- _Task objective_
Reproduction of part of the material below, pictures omitted: copy exactly, and only, the lines starting with the one with "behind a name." and going on through the one with "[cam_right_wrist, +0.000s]".

- _Supplied data_

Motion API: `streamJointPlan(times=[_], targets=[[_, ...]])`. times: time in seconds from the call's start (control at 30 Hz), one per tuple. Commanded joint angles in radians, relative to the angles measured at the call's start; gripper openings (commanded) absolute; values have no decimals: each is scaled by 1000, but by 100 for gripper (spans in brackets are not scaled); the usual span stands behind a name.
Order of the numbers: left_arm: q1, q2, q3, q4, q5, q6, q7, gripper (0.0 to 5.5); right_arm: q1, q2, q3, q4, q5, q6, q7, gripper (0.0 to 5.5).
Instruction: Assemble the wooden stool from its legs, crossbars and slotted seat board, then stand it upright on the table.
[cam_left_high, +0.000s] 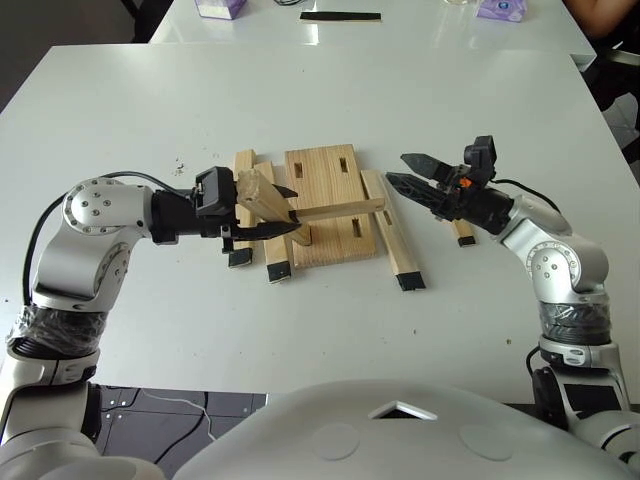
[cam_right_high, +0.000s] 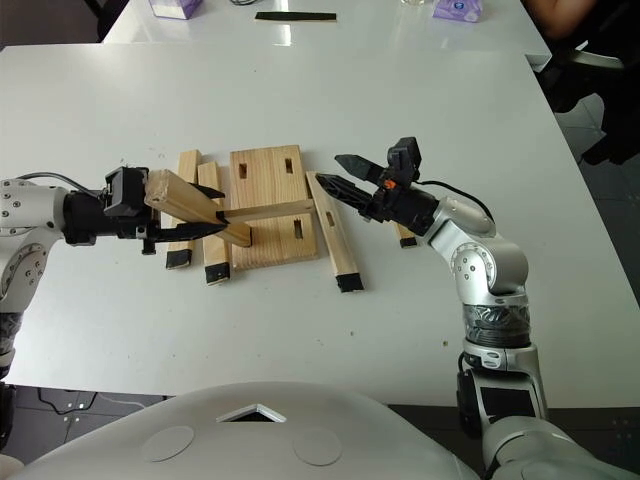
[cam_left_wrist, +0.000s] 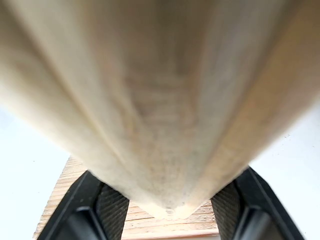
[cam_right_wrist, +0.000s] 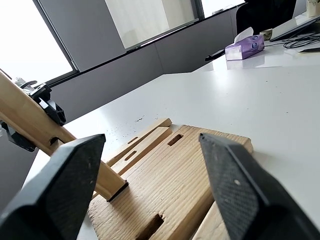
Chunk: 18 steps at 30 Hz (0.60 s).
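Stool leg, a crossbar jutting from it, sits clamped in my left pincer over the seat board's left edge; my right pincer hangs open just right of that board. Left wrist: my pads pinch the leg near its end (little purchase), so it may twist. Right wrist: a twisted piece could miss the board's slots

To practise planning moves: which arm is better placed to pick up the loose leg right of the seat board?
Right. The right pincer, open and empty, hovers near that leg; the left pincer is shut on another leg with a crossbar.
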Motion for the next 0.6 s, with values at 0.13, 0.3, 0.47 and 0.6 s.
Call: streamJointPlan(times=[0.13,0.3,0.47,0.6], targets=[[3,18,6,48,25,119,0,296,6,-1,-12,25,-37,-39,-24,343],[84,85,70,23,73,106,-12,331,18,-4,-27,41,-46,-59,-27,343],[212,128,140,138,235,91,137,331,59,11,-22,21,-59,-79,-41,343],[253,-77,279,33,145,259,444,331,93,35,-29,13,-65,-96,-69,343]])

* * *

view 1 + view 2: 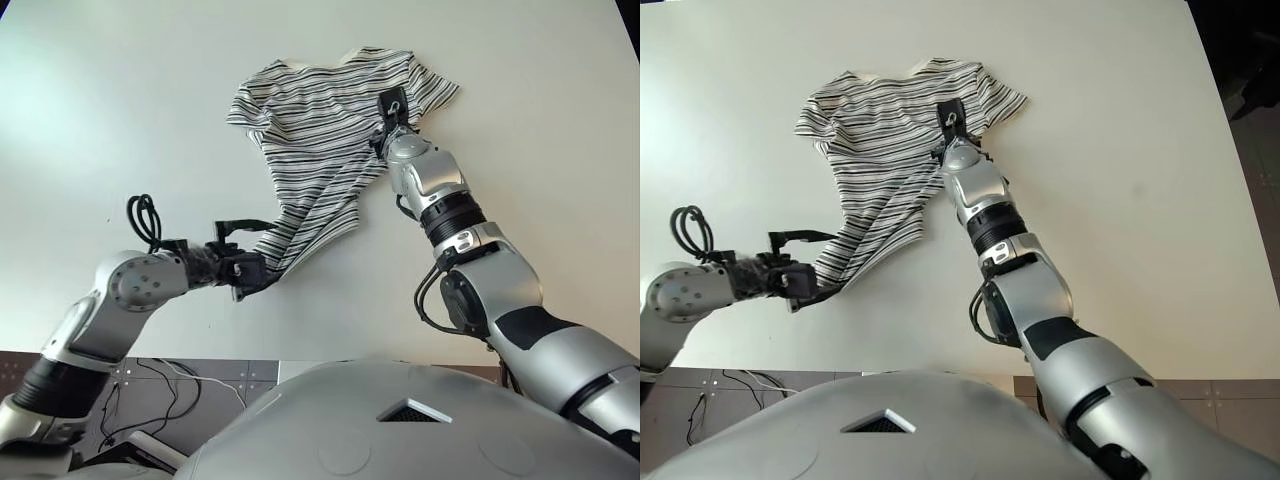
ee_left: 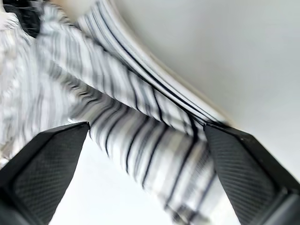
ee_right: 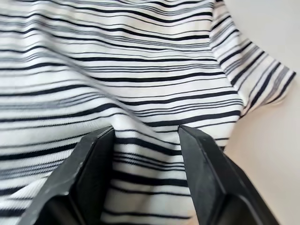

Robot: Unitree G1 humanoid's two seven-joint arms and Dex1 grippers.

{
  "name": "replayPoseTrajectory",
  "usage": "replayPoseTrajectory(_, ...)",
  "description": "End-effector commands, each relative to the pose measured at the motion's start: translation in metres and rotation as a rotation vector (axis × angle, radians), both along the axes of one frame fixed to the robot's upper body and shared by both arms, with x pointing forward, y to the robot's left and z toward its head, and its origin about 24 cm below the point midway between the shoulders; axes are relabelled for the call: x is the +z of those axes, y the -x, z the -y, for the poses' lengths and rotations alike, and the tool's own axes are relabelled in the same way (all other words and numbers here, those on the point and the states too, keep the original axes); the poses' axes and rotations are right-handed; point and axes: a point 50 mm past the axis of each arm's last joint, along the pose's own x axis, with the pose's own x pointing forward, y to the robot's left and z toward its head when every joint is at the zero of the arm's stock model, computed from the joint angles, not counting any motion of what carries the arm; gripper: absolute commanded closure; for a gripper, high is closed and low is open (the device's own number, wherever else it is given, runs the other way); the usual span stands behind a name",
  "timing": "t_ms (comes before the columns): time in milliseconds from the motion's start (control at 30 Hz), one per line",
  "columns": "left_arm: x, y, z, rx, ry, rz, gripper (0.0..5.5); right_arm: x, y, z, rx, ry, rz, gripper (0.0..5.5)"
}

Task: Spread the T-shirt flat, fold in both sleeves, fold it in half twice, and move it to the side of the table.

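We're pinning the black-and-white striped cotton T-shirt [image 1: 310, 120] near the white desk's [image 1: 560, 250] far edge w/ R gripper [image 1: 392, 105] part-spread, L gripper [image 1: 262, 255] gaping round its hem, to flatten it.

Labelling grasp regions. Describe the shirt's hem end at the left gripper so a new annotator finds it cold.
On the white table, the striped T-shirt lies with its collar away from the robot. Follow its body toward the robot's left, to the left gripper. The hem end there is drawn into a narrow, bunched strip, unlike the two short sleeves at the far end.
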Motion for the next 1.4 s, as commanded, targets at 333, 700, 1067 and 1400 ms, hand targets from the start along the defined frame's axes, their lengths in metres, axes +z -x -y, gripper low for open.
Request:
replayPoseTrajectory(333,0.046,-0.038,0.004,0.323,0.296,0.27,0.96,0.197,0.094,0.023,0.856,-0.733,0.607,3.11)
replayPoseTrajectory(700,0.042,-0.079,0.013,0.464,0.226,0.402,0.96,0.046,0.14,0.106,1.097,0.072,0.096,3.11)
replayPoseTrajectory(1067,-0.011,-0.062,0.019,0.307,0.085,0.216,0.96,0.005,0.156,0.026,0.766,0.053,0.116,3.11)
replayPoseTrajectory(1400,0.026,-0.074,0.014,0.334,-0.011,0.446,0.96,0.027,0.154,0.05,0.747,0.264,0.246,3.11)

- _Result_
Motion API: `streamJointPlan(times=[_], targets=[[_, ...]])`. times: time in seconds from the call's start (control at 30 Hz), one per tuple. Commanded joint angles in radians, relative to the angles measured at the call's start; gripper openings (commanded) absolute; values have no decimals: each is scaled by 1000, but by 100 for gripper (spans in brackets are not scaled); the usual span stands behind a name.
Order of the numbers: left_arm: q1, q2, q3, q4, q5, q6, q7, gripper (0.0 to 5.5); right_arm: q1, q2, q3, q4, q5, q6, q7, gripper (0.0 to 5.5).
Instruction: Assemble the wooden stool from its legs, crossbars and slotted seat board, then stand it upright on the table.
[cam_left_high, +0.000s] 
[cam_right_high, +0.000s] 
[cam_left_wrist, +0.000s] 
[cam_right_wrist, +0.000s] 

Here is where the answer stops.